API#

This page documents the classes and methods contained in the tsx package.

Models#

class tsx.models.base.NeuralNetRegressor[source]#

Regression wrapper for scikit-learn-like PyTorch training

Parameters:
  • module – A PyTorch model of type torch.nn.Module

  • random_state (optional) – Seed training with either a fixed seed or None. Defaults to None.

  • max_epochs (optional) – How long to train for. Defaults to 10.

  • device (optional) – Indicate where the model should be trained. If None, it chooses the fastest available option automatically. Defaults to None.

  • lr (optional) – Set learning rate. Defaults to 2e-3

  • batch_size (optional) – Training batch size. Defaults to 32.

  • verbose (optional) – Print status updates to the console. Defaults to false

  • callbacks (optional) – Skorch callback list used for training.

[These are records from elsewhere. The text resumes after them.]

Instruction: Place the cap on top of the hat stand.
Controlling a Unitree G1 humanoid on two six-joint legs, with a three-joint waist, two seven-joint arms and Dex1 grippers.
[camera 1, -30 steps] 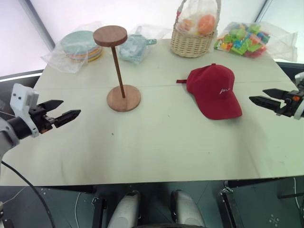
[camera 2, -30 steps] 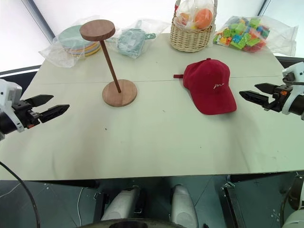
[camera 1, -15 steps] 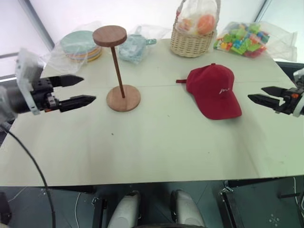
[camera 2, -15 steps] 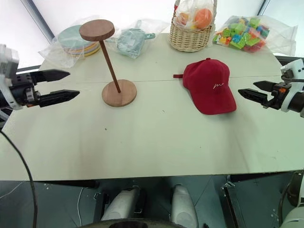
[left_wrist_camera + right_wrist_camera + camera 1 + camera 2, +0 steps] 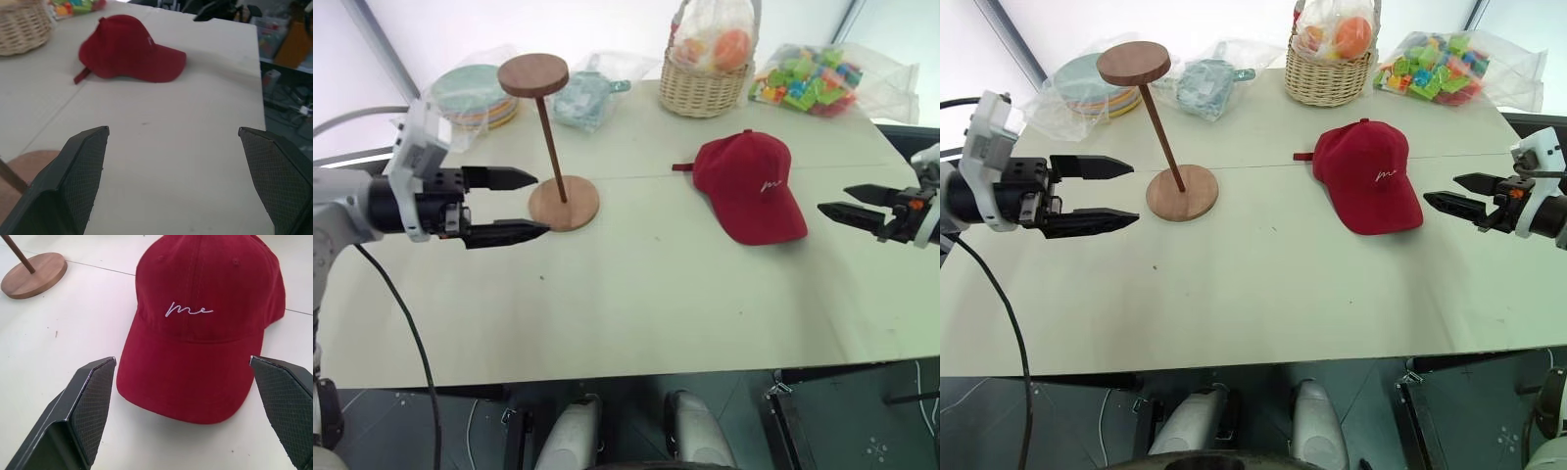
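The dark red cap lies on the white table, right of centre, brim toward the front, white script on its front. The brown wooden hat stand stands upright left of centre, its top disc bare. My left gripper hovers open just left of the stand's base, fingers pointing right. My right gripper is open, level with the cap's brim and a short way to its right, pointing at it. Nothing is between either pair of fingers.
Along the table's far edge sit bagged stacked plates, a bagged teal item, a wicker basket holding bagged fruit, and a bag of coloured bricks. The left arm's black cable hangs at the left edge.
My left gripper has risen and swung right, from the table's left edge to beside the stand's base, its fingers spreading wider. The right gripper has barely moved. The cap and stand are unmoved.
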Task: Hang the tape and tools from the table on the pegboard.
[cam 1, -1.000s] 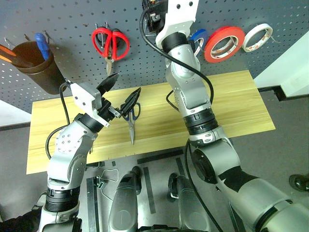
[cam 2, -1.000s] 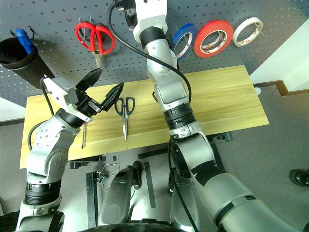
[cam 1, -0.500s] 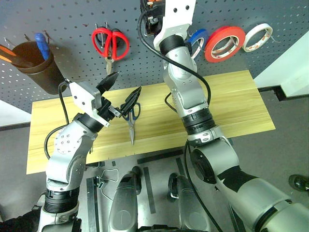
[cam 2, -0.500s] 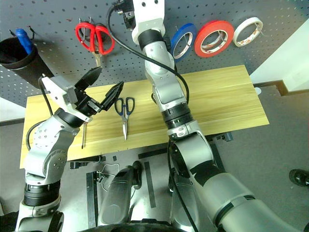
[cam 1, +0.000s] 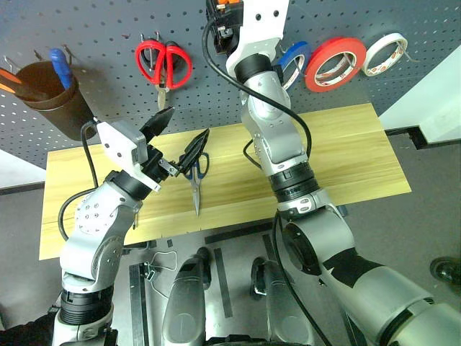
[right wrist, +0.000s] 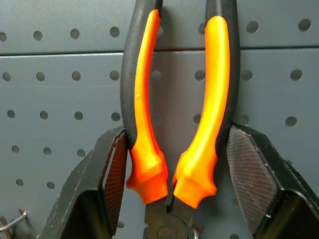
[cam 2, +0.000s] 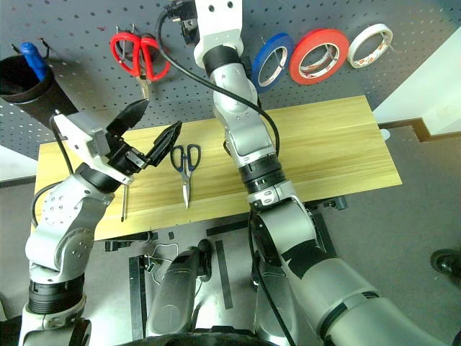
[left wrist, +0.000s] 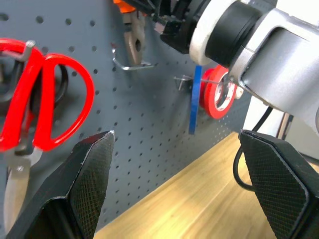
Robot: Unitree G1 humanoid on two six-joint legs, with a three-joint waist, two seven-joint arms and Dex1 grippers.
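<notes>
My right gripper (right wrist: 175,144) is raised to the dark grey pegboard (cam 1: 94,29) and shut on the orange-and-black handles of the pliers (right wrist: 149,124). In the left wrist view the pliers' grey jaws (left wrist: 132,47) sit just above a wire hook (left wrist: 130,64). My left gripper (cam 1: 184,128) hovers open and empty over the wooden table (cam 1: 346,151), just above the dark-handled scissors (cam 1: 196,176) lying flat. A thin screwdriver shaft (cam 2: 124,202) lies on the table beside my left arm. The red tape (cam 1: 335,65) hangs on the pegboard.
On the pegboard hang red-handled scissors (cam 1: 164,63), a blue roll (cam 2: 272,61) and a white roll (cam 2: 369,45). A dark cup (cam 1: 54,97) holding a blue-handled tool hangs at the far left. The table's right half is bare wood.
</notes>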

Defaults to None.

  • **kwargs – Optional keyword arguments for skorch.NeuralNetRegressor

class tsx.models.base.NeuralNetClassifier[source]#

Classification wrapper for scikit-learn-like PyTorch training

Parameters:
  • module – A PyTorch model of type torch.nn.Module

  • random_state (optional) – Seed training with either a fixed seed or None. Defaults to None.

  • max_epochs (optional) – How long to train for. Defaults to 10.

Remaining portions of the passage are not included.